In February, the government of the United Kingdom received approval to launch the first human challenge study involving SARS-COV-2. The study will involve first infecting patients and observing them in quarantine, and later it will involve the testing of vaccine candidates [1]. Researchers are still recruiting participants for this study. How the researchers will handle the ethical dilemmas mentioned above as they arise remains to be seen, but, if successful, the study could improve our understanding of the virus and accelerate the arrival of approved vaccines to the market.        

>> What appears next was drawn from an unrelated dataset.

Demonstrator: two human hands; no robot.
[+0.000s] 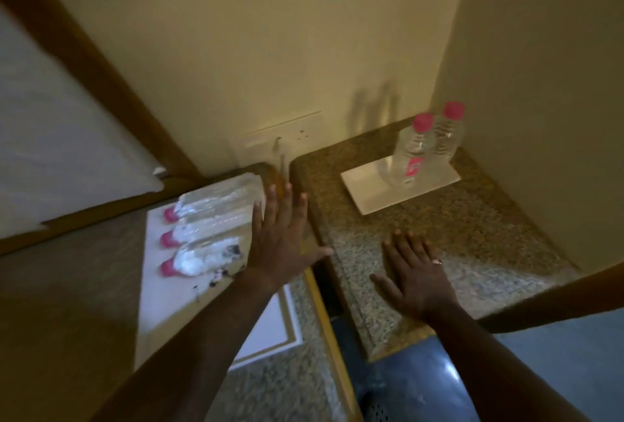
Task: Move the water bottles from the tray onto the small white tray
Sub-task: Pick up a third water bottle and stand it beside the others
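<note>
Dim, yellowish light; my view is motion-blurred and bent at its edges; bottle shadows [373, 107] smear faintly on the wall [270, 33].

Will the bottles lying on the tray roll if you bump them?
Probably: the three lying bottles are round and on their sides. They look full, so likely heavy. The clear plastic may be slippery.

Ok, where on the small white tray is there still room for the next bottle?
The small white tray is bare across its near-left half, in front of the two upright bottles, which crowd its far-right end by the wall. The granite top between the tray and the right hand is bare too.
</note>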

[1] Newman, Tim | Medical News Today | Feb 18, 2021. “What Are Human Challenge Studies?” Medical News Today, 18 Feb. 2021, human-challenge-studies 


[2] Machemer, Theresa | Smithsonian Magazine | Dec 16, 2020. “A Brief History of Human Challenge Trials” Smithsonian Magazine, 16 Dec. 2020, 


[3] Bambery, B. et al. “Ethical Criteria for Human Challenge Studies in Infectious Diseases: Table 1.” Public Health Ethics, vol. 9, no. 1., 2015, pp. 92-103. Doi: 10.1093/phe/phv026. 


[4] Eyal, N., et al. “Human Challenge Studies to Accelerate Coronavirus Vaccine Licensure.” The Journal of Infectious Diseases, 2020. Doi: 10.1093/infdis/jiaa152. 


[5] “Human Challenge Studies Are Unlikely to Accelerate Coronavirus Vaccine Licensure Due to Ethical and Practical Issues.” The Journal of Infectious Diseases, 2020. Doi: 1093/infdis/jiaa457.  


[6] Euzebiusz, J. & Michael J. Selgelid. “COVID-19 Human Challenge Studies: Ethical Issues.” Lancet Infectious Diseases, 2020. Doi: 10.1016/S1473-3099(20)30438-2.